Top of AVAILABLE DATA

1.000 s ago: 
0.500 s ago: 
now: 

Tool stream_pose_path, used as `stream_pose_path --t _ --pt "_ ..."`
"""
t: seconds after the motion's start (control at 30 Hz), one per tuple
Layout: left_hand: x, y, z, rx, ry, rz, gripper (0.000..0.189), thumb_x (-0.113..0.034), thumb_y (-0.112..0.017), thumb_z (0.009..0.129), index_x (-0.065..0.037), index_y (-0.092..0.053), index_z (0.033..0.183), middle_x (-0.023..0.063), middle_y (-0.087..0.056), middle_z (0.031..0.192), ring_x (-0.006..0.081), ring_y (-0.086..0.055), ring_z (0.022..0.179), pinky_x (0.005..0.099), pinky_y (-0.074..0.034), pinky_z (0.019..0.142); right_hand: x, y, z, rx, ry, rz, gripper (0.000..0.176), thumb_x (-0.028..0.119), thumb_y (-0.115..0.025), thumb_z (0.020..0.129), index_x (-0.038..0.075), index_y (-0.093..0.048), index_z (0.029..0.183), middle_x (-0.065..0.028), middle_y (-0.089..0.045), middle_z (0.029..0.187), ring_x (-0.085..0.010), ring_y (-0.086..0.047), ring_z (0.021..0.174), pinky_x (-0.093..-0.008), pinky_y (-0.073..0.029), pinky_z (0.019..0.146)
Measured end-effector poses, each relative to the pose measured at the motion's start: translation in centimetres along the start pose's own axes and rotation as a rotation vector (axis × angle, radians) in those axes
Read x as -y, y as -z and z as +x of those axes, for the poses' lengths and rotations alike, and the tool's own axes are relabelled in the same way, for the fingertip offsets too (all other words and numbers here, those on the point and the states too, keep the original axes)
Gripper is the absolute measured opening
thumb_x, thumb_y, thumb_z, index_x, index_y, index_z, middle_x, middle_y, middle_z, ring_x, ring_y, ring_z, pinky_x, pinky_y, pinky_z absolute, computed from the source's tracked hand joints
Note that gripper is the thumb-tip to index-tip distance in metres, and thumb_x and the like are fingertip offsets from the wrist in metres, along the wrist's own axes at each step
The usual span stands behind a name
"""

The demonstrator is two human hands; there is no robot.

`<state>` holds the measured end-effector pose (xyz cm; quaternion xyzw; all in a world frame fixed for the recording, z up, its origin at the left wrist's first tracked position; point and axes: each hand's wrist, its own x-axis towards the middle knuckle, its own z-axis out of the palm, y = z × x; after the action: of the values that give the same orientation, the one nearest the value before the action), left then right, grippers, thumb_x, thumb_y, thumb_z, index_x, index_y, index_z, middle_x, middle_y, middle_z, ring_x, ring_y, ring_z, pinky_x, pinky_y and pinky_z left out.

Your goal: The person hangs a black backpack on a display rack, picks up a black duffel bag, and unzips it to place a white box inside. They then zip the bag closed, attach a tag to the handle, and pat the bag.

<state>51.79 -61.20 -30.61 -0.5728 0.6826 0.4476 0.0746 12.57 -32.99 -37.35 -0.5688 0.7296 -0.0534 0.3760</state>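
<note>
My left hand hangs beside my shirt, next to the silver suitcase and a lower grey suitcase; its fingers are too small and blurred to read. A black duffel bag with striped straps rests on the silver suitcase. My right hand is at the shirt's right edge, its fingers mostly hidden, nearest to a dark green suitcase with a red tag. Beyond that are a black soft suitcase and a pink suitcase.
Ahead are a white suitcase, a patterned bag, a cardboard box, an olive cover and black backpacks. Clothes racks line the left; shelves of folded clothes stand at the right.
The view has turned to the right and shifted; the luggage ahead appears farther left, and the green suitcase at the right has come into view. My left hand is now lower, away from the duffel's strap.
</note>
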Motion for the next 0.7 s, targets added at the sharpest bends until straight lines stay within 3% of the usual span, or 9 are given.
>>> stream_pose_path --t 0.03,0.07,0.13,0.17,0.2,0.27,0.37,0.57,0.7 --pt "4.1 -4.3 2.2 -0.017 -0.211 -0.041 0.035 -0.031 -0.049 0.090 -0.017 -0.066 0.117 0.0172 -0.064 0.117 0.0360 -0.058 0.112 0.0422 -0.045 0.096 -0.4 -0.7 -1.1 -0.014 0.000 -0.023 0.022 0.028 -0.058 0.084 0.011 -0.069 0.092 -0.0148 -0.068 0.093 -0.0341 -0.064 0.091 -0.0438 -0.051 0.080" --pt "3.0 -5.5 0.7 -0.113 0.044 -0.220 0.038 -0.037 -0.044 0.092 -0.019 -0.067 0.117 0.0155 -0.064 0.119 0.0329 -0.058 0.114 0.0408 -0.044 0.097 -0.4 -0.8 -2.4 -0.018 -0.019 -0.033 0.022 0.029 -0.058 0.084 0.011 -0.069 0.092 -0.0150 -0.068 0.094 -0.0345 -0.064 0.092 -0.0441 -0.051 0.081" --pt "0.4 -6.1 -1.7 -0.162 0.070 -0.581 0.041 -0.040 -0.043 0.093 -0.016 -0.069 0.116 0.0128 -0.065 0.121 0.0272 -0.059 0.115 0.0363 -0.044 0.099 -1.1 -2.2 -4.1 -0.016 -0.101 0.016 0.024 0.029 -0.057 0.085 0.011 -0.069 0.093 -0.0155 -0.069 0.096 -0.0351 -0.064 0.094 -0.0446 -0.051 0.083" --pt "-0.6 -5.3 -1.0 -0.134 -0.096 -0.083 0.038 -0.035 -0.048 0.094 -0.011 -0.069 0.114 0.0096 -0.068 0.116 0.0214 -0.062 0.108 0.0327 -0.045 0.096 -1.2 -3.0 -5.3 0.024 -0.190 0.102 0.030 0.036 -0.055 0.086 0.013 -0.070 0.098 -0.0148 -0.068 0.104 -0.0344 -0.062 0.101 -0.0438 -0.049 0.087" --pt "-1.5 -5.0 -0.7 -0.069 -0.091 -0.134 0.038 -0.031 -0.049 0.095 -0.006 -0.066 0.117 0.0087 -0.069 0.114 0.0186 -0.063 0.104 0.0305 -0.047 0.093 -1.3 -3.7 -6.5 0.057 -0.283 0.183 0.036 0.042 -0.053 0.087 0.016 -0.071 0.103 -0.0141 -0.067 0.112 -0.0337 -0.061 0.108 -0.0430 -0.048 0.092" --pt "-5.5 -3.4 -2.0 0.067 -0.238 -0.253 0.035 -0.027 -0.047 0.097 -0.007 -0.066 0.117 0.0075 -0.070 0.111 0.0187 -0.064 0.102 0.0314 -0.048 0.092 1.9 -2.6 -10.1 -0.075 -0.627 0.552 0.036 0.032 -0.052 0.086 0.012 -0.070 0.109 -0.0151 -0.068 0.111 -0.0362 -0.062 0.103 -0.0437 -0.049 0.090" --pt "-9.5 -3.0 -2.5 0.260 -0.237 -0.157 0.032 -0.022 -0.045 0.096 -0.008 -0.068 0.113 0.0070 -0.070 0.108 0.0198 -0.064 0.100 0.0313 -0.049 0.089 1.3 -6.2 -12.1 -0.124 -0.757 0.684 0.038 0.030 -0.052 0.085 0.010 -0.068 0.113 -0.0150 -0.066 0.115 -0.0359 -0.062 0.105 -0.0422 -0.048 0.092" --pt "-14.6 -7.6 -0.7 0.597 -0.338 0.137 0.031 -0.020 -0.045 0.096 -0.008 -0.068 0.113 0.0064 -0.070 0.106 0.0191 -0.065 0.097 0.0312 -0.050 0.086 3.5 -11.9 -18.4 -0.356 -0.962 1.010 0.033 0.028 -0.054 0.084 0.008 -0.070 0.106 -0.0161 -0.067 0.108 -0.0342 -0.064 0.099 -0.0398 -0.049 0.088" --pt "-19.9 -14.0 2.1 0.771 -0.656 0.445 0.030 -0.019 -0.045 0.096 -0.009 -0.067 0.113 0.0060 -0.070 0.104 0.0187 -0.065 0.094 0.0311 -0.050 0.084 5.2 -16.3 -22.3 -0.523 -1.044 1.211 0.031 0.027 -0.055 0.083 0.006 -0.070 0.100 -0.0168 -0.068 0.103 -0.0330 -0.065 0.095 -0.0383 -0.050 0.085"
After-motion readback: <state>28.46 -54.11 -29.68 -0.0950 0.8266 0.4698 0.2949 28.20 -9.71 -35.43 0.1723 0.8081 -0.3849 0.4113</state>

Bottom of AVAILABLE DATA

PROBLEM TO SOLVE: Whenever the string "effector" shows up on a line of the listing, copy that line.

TASK ANSWER:
Measured end-effector poses, each relative to the pose measured at the motion's start: translation in centimetres along the start pose's own axes and rotation as a rotation vector (axis × angle, radians) in those axes
`<state>` holds the measured end-effector pose (xyz cm; quaternion xyzw; all in a world frame fixed for the recording, z up, its origin at the left wrist's first tracked position; point and axes: each hand's wrist, its own x-axis towards the middle knuckle, its own z-axis out of the palm, y = z × x; after the action: of the values that give the same orientation, the one nearest the value before the action), left then right, grippers, thumb_x, thumb_y, thumb_z, index_x, index_y, index_z, middle_x, middle_y, middle_z, ring_x, ring_y, ring_z, pinky_x, pinky_y and pinky_z left out.

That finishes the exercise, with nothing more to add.